The assigned grade is the grader’s judgement of whether the solution meets the standards of the class. In addition to the assigned grade, the grader is expected to provide detailed feedback, addressing specific flaws in the submitted work that can and should be improved in future work.
Resubmission
Part of the learning process is identifying and correcting mistakes. After your submissions have been graded and returned to you, you will have the opportunity to use the feedback you receive to revise and resubmit your work.
Instructions for how to prepare resubmissions will be provided when problem sets become available for resubmission.
Regrade requests
You may submit a regrade request in the event of an error by the grader. That is, if the feedback provided by the grader is a factual error, you may request a review of the grading. Please indicate the source of the error in this case.

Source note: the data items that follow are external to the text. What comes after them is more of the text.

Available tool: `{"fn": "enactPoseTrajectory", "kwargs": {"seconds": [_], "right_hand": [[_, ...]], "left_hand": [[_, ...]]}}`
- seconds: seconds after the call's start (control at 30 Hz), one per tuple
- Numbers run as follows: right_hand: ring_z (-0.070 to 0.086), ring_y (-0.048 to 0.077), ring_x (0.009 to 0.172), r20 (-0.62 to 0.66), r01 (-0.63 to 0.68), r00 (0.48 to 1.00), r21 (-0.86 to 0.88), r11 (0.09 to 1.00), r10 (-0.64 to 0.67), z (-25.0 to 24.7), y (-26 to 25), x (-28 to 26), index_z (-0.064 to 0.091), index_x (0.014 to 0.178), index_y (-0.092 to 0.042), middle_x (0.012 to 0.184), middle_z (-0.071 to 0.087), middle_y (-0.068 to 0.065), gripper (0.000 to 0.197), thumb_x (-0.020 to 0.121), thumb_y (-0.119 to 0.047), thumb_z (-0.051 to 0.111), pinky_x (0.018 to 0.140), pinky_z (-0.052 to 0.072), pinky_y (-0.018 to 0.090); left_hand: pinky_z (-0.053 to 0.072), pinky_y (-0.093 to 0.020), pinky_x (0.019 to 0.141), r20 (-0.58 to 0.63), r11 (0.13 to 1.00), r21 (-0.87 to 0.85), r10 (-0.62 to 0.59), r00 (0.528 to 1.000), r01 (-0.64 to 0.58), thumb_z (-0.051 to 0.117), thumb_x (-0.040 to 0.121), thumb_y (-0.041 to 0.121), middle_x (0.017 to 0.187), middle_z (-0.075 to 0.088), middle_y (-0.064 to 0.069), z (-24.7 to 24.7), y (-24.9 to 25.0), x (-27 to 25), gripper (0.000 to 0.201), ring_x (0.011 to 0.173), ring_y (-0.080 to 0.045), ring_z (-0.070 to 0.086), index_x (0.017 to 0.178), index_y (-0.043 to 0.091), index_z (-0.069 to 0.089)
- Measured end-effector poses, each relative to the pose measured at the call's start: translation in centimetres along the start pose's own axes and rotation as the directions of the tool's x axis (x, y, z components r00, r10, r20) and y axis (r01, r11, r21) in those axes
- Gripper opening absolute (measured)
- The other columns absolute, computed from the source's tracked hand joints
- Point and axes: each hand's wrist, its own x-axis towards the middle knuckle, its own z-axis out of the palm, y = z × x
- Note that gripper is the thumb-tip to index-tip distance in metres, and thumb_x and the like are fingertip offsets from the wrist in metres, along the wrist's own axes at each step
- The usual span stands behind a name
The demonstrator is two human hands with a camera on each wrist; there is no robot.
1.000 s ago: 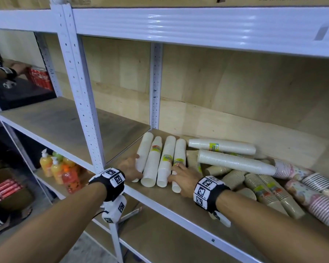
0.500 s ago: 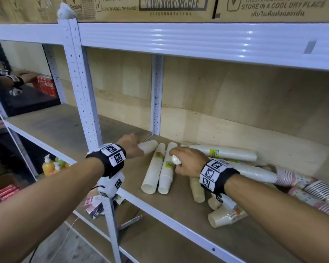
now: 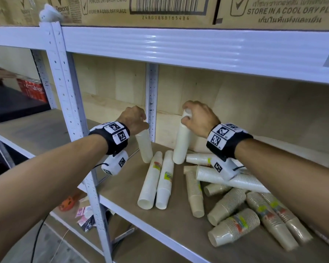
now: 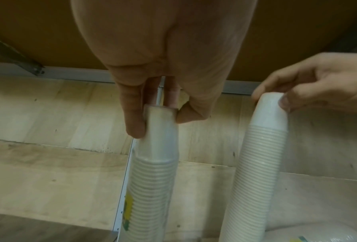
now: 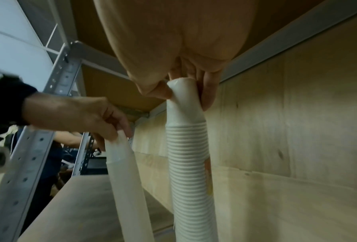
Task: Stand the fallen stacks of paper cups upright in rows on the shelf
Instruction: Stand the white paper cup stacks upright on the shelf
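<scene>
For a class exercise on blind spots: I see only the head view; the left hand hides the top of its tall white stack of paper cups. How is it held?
Observer: Left wrist view: the left hand pinches the top cup of the tall white stack of paper cups between thumb and fingers.
Operator: Any label?
Observer: A yellow and green label on its side.
Operator: And the other white cup stack, in the right hand?
Observer: Right wrist view: a yellowish mark on its wall-facing side.

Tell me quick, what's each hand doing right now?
Left hand: grips the top of an upright white cup stack.
Right hand: grips the top of another white cup stack, slightly tilted.
</scene>
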Motion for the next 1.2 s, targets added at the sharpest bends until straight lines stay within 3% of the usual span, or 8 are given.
{"fn": "enactPoseTrajectory", "kwargs": {"seconds": [0.23, 0.47, 0.57, 0.63, 0.7, 0.83, 0.97, 1.2], "right_hand": [[0.059, 0.022, 0.118, -0.038, 0.009, 0.999, 0.131, 0.991, -0.004, -0.4, -1.9, 4.3, 0.056, 0.128, -0.010, 0.132, 0.060, 0.008, 0.041, 0.089, -0.022, 0.056, 0.098, 0.049, 0.035], [0.059, 0.025, 0.118, 0.024, -0.004, 1.000, 0.197, 0.980, -0.001, 2.9, -4.6, 7.3, 0.056, 0.126, -0.006, 0.131, 0.059, 0.010, 0.040, 0.089, -0.021, 0.053, 0.096, 0.050, 0.040], [0.059, 0.027, 0.116, 0.068, -0.008, 0.998, 0.194, 0.981, -0.005, 4.6, -5.6, 8.1, 0.056, 0.126, -0.003, 0.130, 0.060, 0.012, 0.039, 0.091, -0.020, 0.052, 0.096, 0.051, 0.042], [0.059, 0.029, 0.115, 0.102, -0.012, 0.995, 0.188, 0.982, -0.007, 5.7, -6.1, 8.7, 0.056, 0.124, -0.001, 0.129, 0.060, 0.014, 0.038, 0.091, -0.020, 0.051, 0.096, 0.051, 0.043], [0.061, 0.030, 0.112, 0.135, -0.015, 0.991, 0.173, 0.985, -0.009, 6.7, -6.5, 9.3, 0.058, 0.121, 0.000, 0.125, 0.062, 0.015, 0.037, 0.091, -0.020, 0.052, 0.094, 0.052, 0.043], [0.062, 0.033, 0.103, 0.194, -0.020, 0.981, 0.099, 0.995, 0.000, 7.9, -6.7, 10.4, 0.061, 0.116, -0.001, 0.117, 0.064, 0.015, 0.032, 0.091, -0.020, 0.053, 0.086, 0.054, 0.037], [0.063, 0.031, 0.091, 0.243, -0.046, 0.969, 0.037, 0.998, 0.036, 8.7, -6.2, 11.5, 0.059, 0.093, -0.006, 0.098, 0.062, 0.009, 0.017, 0.089, -0.021, 0.055, 0.068, 0.048, 0.028], [0.064, 0.029, 0.089, 0.278, -0.062, 0.959, 0.007, 0.998, 0.058, 9.7, -5.4, 12.3, 0.062, 0.096, -0.006, 0.099, 0.062, 0.009, 0.020, 0.087, -0.023, 0.057, 0.072, 0.054, 0.032]], "left_hand": [[0.053, -0.029, 0.083, 0.002, 1.000, -0.011, -0.001, 1.000, 0.002, 0.067, 0.084, 0.024, 0.123, 0.064, -0.009, -0.8, 0.4, 3.5, 0.037, 0.103, -0.026, 0.062, 0.119, 0.011, 0.066], [0.055, -0.037, 0.084, 0.006, 0.998, 0.038, -0.041, 0.999, 0.040, 0.065, 0.082, 0.021, 0.098, 0.059, -0.005, -2.6, -0.6, 6.3, 0.026, 0.086, -0.021, 0.056, 0.103, 0.005, 0.067], [0.055, -0.032, 0.064, 0.023, 0.995, 0.066, -0.072, 0.997, 0.070, 0.065, 0.080, 0.020, 0.092, 0.060, -0.004, -3.3, -1.1, 7.1, 0.018, 0.076, -0.018, 0.056, 0.089, 0.004, 0.064], [0.037, -0.023, 0.047, 0.027, 0.992, 0.084, -0.097, 0.995, 0.094, 0.064, 0.078, 0.020, 0.077, 0.054, -0.003, -3.4, -1.6, 7.7, 0.024, 0.061, -0.014, 0.048, 0.065, 0.009, 0.048], [0.029, -0.020, 0.045, 0.032, 0.991, 0.078, -0.108, 0.994, 0.105, 0.064, 0.078, 0.020, 0.069, 0.048, -0.001, -3.4, -1.9, 8.1, 0.031, 0.057, -0.013, 0.044, 0.060, 0.012, 0.040], [0.031, -0.021, 0.044, 0.047, 0.991, 0.071, -0.112, 0.993, 0.109, 0.064, 0.078, 0.020, 0.069, 0.050, -0.001, -3.0, -2.1, 8.9, 0.028, 0.058, -0.013, 0.046, 0.062, 0.011, 0.044], [0.034, -0.021, 0.045, 0.078, 0.993, 0.069, -0.099, 0.992, 0.094, 0.063, 0.081, 0.023, 0.071, 0.052, 0.000, -2.1, -1.8, 9.8, 0.026, 0.060, -0.011, 0.048, 0.065, 0.010, 0.048], [0.036, -0.022, 0.046, 0.074, 0.990, 0.102, -0.103, 0.992, 0.095, 0.066, 0.082, 0.029, 0.084, 0.055, -0.005, -0.7, -1.1, 10.2, 0.030, 0.074, -0.019, 0.054, 0.072, 0.007, 0.048]]}}
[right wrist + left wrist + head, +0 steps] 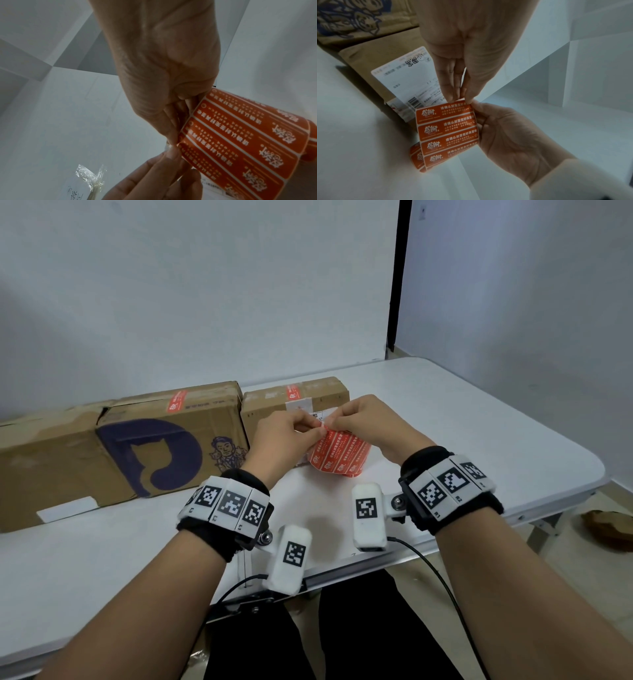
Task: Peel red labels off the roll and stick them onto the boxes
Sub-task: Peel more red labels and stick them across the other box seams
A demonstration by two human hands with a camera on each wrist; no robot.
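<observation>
A roll of red labels (339, 457) rests on the white table (462, 440), its loose strip (447, 128) drawn upward. My left hand (317, 433) and right hand (330, 424) meet at the strip's top end, and both pinch it there. From the left wrist, my left hand (461, 100) grips the top edge while the right hand (477, 112) holds the strip's right side. From the right wrist, the right hand (173, 139) pinches the strip (240, 142) at its corner, touching the left hand's fingertip (173, 152). Behind stand three cardboard boxes; the middle box (164, 440) and right box (263, 409) each carry a red label on top.
The leftmost box (51, 460) is plain and dented, with a white slip (65, 508) in front of it. The right box bears a white shipping label (412, 81). Crumpled clear tape (89, 175) is stuck on a white sheet. The table's edge runs at the right.
</observation>
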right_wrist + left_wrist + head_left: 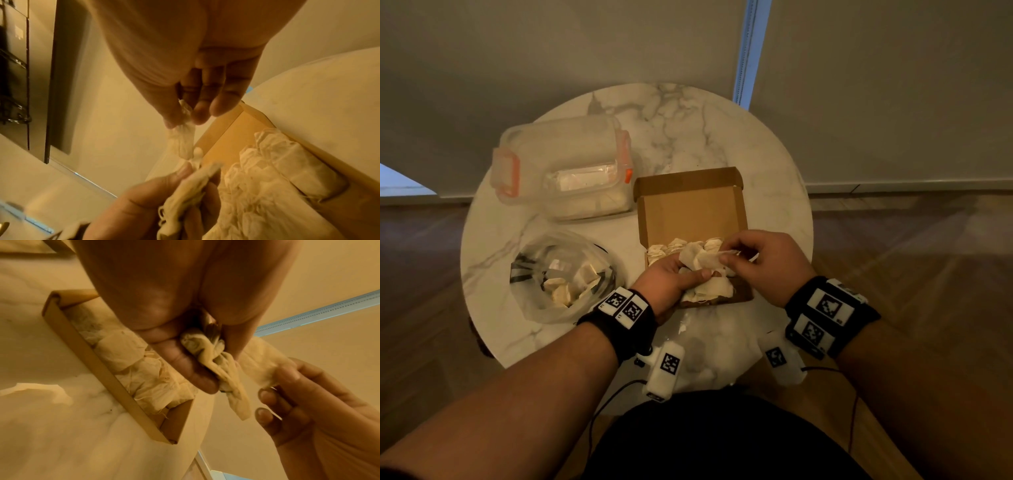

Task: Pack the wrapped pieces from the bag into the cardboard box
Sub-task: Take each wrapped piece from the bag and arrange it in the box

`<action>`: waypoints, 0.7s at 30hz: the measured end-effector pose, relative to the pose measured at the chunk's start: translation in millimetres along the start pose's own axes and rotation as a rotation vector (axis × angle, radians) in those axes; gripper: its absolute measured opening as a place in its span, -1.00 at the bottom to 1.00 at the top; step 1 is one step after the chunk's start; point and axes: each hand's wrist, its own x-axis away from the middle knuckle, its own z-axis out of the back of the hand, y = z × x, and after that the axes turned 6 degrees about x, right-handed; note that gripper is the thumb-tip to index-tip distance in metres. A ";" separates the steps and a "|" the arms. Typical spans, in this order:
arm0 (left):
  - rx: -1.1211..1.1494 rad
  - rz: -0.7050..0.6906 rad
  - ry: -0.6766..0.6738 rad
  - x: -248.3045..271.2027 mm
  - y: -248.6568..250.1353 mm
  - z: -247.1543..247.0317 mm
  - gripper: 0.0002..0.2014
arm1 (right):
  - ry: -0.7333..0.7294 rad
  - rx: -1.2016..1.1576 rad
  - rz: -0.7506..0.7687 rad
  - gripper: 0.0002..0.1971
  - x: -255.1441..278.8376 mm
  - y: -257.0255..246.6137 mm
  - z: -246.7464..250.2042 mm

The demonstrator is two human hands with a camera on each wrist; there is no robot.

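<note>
While the left hand (671, 279) clutches a bunch of wrapped pieces (710, 286) over the near edge of the cardboard box (690, 212), the right hand (760, 260) pinches the end of one piece (261, 361) between thumb and fingertips (197, 113); the box lies open on the round marble surface (688, 130), lid flap tilted back, with a row of wrapped pieces packed along its near side; the clear plastic bag (561, 274), left of the box, holds more pieces; a lidded plastic container (561, 164) with orange clips sits behind the bag.
</note>
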 end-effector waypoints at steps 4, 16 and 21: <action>0.033 -0.025 0.083 -2.3 -4.2 5.2 -0.69 | -0.032 -0.040 -0.005 -0.88 4.0 1.3 7.5; -0.263 0.068 0.216 1.5 -32.0 39.7 -0.84 | -0.380 0.607 0.002 -0.81 -10.0 49.5 -8.1; -0.320 0.080 0.237 2.5 -35.0 46.4 -0.72 | -0.444 0.723 -0.015 -0.77 -29.8 50.3 -21.9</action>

We will not consider regrade requests concerning disagreement with a grader’s evaluation of your work. In such cases, you should consider the feedback that was given and apply it towards revision and resubmission of your work.
Lectures
Section numbers refer to Kozen unless otherwise stated.
- March 18
- The theory of computation [1, 2]
- March 20
- Strings, languages, machines [2, 3]
- March 22
- Finite automata, divisibility [3, 4]
- March 25
- Closure properties of DFA languages [4]
- March 27
- Nondeterministic finite automata [5]
- March 29
- The power of nondeterminism [6]
- April 1
- Regular languages and regular expressions [7, 8]
- April 3
- Finite automata and regular expressions [8, 9]
- April 5
- Derivatives of regular expressions [Sakarovitch 4.4]
- April 8
- Non-regular languages [11, 12]
- April 10
- The Myhill–Nerode theorem [15, 16]
- April 12
- Myhill–Nerode and minimal DFAs [16, 13]
- April 15
- Grammars and context-free languages [19]
- April 17
- Midterm examination
- April 19
- Derivations, Chomsky normal form [19, 21]
- April 22
- Chomsky normal form, recognition [21, 27]
- April 24
- Pushdown automata [23]
- April 26
- Simulating grammars via PDAs [E, 24]
- April 29
- Simulating PDAs via grammars [25]
- May 1
- Non-context-free languages [22]
- May 3
- Computability and Turing machines [28, 29]
- May 6
- Variations of Turing machines [30]
Accessibility
Students with disabilities who have been approved for the use of academic accommodations by Student Disability Services (SDS) and need reasonable accommodation to participate fully in this course should follow the procedures established by SDS for using accommodations. Timely notifications are required in order to ensure that your accommodations can be implemented. Please meet with me to discuss your access needs in this class after you have completed the SDS procedures for requesting accommodations.